- Bangladesh / West Indies
- Dates: 18 – 31 October 2025
- Captains: Mehidy Hasan Miraz (ODIs) Litton Das (T20Is) / Shai Hope

One Day International series
- Results: Bangladesh won the 3-match series 2–1
- Most runs: Soumya Sarkar (140) / Shai Hope (72)
- Most wickets: Rishad Hossain (12) / Akeal Hosein (6)
- Player of the series: Rishad Hossain (Ban)

Twenty20 International series
- Results: West Indies won the 3-match series 3–0
- Most runs: Tanzid Hasan (165) / Shai Hope (101)
- Most wickets: Rishad Hossain (6) / Jason Holder (7) Romario Shepherd (7)
- Player of the series: Romario Shepherd (WI)

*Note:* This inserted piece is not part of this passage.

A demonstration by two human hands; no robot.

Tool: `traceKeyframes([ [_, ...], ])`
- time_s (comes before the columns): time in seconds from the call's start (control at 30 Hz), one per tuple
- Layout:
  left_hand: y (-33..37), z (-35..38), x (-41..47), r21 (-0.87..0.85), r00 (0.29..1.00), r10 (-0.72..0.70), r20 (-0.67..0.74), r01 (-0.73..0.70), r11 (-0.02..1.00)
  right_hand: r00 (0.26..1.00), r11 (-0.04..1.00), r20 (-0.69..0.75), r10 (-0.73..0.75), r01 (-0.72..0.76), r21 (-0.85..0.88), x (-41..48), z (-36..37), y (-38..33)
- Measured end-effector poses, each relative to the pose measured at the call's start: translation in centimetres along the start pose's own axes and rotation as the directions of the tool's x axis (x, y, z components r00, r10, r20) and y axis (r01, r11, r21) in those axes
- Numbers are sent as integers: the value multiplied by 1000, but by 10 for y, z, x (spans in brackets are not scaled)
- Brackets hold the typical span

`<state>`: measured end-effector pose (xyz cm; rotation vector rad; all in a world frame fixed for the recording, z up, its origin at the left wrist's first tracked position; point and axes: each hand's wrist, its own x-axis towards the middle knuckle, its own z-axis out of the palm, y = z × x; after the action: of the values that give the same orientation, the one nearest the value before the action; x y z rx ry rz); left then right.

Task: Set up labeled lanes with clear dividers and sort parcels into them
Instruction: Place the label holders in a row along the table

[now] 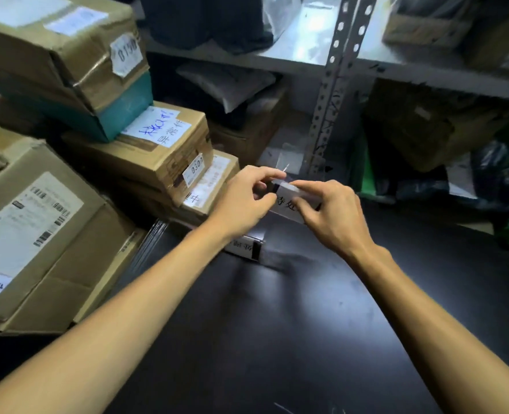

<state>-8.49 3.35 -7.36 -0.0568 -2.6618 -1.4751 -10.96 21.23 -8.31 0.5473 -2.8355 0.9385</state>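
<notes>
- Dark worktop [277, 339] fills the near half of a cramped storeroom; both forearms reach across it and the hands meet above its far part
- left hand [245, 201] pinches the left end of a white label card [292, 201], thumb and forefinger closed at its top corner
- a thin clear edge [286, 167] glints just beyond that pinch; I cannot tell whether it belongs to a sleeve on the card or to a divider behind it
- right hand [333, 216] grips the right end of the same card with its fingers curled over the top, so the handwriting faces up between the hands
- the card is held clear of the worktop, one hand at each end; a black strip [275, 186] at its left end looks like a clip or holder edge, so the two-handed hold is probably for seating the card in its holder
- a second label [242, 248] lies flat on the worktop under the left wrist, with a similar black strip at its right end, close at hand for its turn
- clear sheets [150, 243] lean against the boxes at the left edge of the worktop; these are likely the dividers, not yet stood up as lanes
- cardboard boxes [47, 234] are stacked on the left, near to far, several with handwritten paper notes and number tags; they seem to be the parcels awaiting sorting
- metal shelving [335, 85] runs along the far side, loaded with dark bags and more boxes
- by this layout the task is early: labels are being prepared and no lane is marked out on the worktop yet
</notes>
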Motion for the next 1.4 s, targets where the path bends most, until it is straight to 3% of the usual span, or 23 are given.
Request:
traceKeyframes([
  [0.23, -5, 60, 4, 245, 987, -12, 158, -27, 969, 977, 994, 197, 87, -72, -83, -30, -12, 59],
  [0.57, -78, 67, -3, 541, 942, -28, 333, -167, 824, 945, 988, 298, 136, -108, -108, -51, 74, 73],
  [0.97, -99, 59, -4, 537, 918, 4, 397, -236, 810, 911, 960, 303, 278, -253, -119, -53, 96, 66],
  [1.2, -94, 56, -7, 532, 921, 51, 386, -267, 804, 918, 965, 309, 249, -205, -166, -54, 89, 56],
  [1.3, -81, 44, -6, 484, 934, 50, 353, -228, 845, 939, 973, 261, 224, -201, -112, -49, 71, 46],
  [1.4, -66, 33, -16, 341, 977, -7, 213, -68, 938, 956, 984, 236, 174, -160, -76, -35, 55, 30],
])
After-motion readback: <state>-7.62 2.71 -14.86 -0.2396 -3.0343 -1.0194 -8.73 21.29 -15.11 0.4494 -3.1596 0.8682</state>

= West Indian cricket team in Bangladesh in 2025–26 =

International cricket tour

The West Indies cricket team toured Bangladesh in October 2025 to play the Bangladesh cricket team. The tour consisted of three One Day International (ODI) and three Twenty20 International (T20I) matches. In September 2025, the Bangladesh Cricket Board (BCB) confirmed the fixtures for the tour, as a part of the 2025–26 home international season.

==Squads==

| Bangladesh |  | West Indies |  |
|---|---|---|---|
| ODIs | T20Is | ODIs | T20Is |
| Mehidy Hasan Miraz (c); Nasum Ahmed; Taskin Ahmed; Jaker Ali (wk); Mahidul Islam Ankon (wk); Nurul Hasan (wk); Tanzid Hasan; Saif Hassan; Rishad Hossain; Shamim Hossain; Towhid Hridoy; Tanvir Islam; Hasan Mahmud; Mustafizur Rahman; Soumya Sarkar; Tanzim Hasan Sakib; Najmul Hossain Shanto; | Litton Das (c, wk); Nasum Ahmed; Taskin Ahmed; Jaker Ali; Parvez Hossain Emon; Mahedi Hasan; Nurul Hasan (wk); Tanzid Hasan; Saif Hassan; Rishad Hossain; Shamim Hossain; Towhid Hridoy; Shoriful Islam; Mustafizur Rahman; Tanzim Hasan Sakib; | Shai Hope (c, wk); Alick Athanaze; Ackeem Auguste; Jediah Blades; Keacy Carty; Roston Chase; Justin Greaves; Akeal Hosein; Amir Jangoo (wk); Shamar Joseph; Brandon King; Gudakesh Motie; Khary Pierre; Sherfane Rutherford; Jayden Seales; Romario Shepherd; Ramon Simmonds; | Shai Hope (c, wk); Alick Athanaze; Ackeem Auguste; Roston Chase; Jason Holder; Akeal Hosein; Amir Jangoo (wk); Shamar Joseph; Brandon King; Gudakesh Motie; Rovman Powell; Sherfane Rutherford; Jayden Seales; Romario Shepherd; Ramon Simmonds; |

On 19 October, Bangladesh Cricket Board (BCB) added Nasum Ahmed to the ODI squad.

On 20 October, Shamar Joseph (discomfort in his shoulder) and Jediah Blades (stress fracture of the lower back) were ruled out of the ODI series. They were replaced by Akeal Hosein and Ramon Simmonds.